■ WHAT IS REQUIRED
Would you return, word for word, the lines of the data below from the line with "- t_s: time" through the line with "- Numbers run", and no others?

▼▼▼

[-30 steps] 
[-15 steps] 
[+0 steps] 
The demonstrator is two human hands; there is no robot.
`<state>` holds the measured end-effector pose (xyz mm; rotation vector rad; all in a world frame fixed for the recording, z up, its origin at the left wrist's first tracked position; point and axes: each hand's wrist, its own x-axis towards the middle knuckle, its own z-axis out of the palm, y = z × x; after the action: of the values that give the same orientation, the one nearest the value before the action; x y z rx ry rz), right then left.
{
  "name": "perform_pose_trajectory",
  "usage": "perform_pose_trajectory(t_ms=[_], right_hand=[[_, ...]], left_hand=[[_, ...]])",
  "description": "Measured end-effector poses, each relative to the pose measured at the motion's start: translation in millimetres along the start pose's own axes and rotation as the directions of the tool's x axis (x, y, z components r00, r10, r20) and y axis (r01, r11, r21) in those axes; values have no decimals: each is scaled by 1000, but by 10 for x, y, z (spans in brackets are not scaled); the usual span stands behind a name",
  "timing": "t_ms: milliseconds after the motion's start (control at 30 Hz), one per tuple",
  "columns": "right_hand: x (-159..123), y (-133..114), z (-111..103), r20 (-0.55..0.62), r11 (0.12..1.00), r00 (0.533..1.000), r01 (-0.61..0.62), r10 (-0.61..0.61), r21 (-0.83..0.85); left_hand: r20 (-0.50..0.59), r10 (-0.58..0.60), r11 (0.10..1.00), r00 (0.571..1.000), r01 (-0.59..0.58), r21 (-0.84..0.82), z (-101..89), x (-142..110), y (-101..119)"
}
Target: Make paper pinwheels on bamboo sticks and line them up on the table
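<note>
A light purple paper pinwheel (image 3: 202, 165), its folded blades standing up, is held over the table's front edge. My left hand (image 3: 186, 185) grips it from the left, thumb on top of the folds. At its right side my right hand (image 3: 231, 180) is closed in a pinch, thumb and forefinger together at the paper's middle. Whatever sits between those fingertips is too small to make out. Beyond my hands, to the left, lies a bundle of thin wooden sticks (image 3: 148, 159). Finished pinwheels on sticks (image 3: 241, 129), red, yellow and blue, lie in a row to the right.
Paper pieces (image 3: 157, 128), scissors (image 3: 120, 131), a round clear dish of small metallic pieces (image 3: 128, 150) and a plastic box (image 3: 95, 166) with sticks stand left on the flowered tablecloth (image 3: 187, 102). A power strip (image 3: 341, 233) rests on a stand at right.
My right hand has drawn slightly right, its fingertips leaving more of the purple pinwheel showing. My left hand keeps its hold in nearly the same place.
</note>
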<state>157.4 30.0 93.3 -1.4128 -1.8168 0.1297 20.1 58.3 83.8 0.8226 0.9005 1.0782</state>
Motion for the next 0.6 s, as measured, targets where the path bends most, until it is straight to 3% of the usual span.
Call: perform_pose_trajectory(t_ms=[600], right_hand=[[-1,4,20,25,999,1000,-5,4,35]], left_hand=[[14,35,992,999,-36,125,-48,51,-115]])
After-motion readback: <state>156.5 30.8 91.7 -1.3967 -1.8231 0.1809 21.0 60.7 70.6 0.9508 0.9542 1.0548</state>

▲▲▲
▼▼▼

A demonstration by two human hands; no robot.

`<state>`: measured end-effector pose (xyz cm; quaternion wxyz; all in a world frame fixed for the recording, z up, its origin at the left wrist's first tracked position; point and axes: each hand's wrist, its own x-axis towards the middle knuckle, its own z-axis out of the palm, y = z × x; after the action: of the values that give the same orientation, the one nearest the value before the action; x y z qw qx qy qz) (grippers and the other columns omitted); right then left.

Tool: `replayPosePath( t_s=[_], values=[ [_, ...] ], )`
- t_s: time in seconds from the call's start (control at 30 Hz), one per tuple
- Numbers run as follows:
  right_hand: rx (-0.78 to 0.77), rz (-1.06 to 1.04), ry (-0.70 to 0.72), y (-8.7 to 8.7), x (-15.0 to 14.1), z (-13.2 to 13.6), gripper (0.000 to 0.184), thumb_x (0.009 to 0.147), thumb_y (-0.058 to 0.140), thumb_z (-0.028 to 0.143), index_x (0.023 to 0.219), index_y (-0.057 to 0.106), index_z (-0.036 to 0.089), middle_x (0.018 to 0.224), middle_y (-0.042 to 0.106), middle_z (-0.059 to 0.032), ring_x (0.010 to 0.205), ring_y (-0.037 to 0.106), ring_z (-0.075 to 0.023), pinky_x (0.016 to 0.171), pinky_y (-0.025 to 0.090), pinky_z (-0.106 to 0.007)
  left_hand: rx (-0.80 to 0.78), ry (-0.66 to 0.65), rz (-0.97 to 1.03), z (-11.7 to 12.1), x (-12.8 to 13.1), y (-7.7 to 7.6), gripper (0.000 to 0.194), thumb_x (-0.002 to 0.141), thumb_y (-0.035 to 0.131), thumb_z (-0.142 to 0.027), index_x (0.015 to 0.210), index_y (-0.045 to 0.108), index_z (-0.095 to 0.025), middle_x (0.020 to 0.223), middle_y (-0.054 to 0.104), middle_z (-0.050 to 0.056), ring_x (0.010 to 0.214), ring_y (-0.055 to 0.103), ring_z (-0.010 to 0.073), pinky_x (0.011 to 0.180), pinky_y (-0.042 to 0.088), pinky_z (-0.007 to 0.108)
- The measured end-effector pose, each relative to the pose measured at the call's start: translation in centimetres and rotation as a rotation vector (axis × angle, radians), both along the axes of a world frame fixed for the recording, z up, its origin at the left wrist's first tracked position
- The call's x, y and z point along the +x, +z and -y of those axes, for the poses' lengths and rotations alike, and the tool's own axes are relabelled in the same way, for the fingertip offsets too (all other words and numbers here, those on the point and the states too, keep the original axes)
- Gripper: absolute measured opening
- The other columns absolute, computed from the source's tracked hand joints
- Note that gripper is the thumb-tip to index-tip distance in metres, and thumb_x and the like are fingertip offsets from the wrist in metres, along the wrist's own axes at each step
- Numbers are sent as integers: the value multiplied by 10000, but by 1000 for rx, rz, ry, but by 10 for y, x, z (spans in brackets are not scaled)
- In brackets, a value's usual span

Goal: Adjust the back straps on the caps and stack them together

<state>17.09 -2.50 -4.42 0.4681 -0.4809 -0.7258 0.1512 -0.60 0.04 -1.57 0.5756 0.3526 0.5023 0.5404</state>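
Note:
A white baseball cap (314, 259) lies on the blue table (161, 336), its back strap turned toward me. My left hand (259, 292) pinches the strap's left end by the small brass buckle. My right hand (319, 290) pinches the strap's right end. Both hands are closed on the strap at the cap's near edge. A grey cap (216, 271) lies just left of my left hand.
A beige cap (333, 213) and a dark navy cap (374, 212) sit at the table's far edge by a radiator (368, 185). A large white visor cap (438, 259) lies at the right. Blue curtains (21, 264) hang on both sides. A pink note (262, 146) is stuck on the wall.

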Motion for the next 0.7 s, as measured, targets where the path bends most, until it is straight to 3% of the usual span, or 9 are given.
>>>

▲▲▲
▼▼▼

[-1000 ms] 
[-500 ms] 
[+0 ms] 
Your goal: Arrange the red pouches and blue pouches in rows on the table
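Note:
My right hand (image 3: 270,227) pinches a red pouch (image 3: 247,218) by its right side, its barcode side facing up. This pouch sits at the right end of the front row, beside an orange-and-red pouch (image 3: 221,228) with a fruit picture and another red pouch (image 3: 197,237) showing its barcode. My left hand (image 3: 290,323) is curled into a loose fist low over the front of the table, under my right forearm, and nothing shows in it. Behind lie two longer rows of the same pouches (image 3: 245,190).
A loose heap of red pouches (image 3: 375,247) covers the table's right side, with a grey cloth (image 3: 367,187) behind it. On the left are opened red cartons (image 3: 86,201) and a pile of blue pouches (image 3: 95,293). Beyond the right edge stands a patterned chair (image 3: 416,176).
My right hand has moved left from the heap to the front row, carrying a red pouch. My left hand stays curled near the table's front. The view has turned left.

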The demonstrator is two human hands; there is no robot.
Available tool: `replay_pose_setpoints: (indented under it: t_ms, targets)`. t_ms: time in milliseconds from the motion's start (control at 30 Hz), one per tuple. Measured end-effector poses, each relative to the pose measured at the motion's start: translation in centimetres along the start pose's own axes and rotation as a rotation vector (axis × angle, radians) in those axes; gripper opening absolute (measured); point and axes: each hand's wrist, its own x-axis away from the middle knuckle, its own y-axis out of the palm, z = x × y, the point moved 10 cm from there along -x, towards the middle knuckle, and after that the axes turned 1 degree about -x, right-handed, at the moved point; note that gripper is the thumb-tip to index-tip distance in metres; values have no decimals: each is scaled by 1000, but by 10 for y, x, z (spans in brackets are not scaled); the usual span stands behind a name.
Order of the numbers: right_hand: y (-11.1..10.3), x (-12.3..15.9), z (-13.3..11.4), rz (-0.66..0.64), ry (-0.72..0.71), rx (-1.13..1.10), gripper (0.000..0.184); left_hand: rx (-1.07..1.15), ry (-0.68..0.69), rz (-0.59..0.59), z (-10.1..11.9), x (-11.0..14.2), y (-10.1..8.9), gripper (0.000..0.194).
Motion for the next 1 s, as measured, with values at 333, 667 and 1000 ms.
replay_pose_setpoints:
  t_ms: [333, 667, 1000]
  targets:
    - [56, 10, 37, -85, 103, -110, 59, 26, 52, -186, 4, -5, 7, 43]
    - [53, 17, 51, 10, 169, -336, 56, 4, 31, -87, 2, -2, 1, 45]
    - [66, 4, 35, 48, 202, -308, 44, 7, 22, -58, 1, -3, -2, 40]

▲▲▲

■ REPLY
- t_s: time in seconds from the call's start (control at 30 Hz), one per tuple
- Numbers run as follows:

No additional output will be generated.